Task prompt: Each line of the data below goes into the copy exactly; pictures do not.

Data below:
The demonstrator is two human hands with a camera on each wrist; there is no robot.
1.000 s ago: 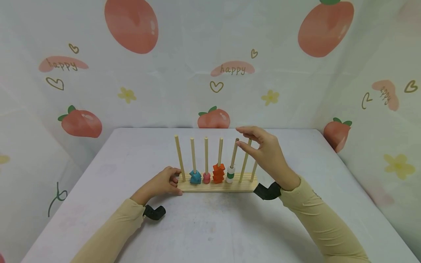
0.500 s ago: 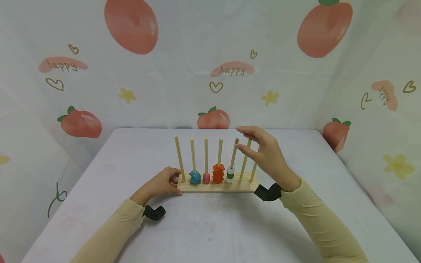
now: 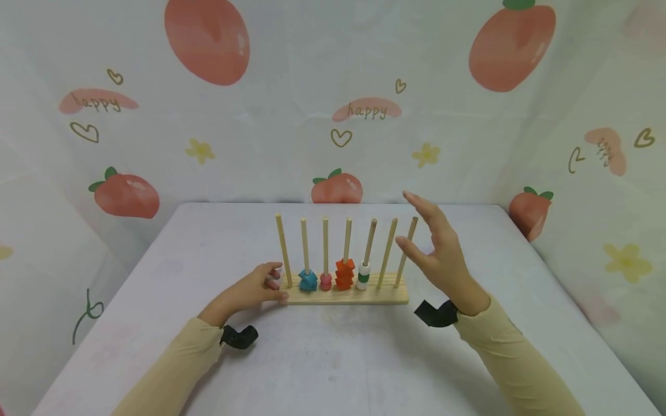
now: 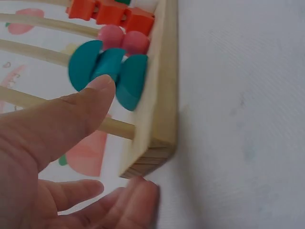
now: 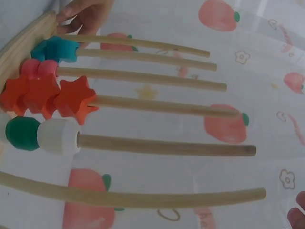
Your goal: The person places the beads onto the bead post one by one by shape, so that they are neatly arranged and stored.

Task solution:
The demonstrator is two human hands with a camera on each wrist; there is no robot.
1.000 s ago: 
0.500 s ago: 
now: 
now: 
now: 
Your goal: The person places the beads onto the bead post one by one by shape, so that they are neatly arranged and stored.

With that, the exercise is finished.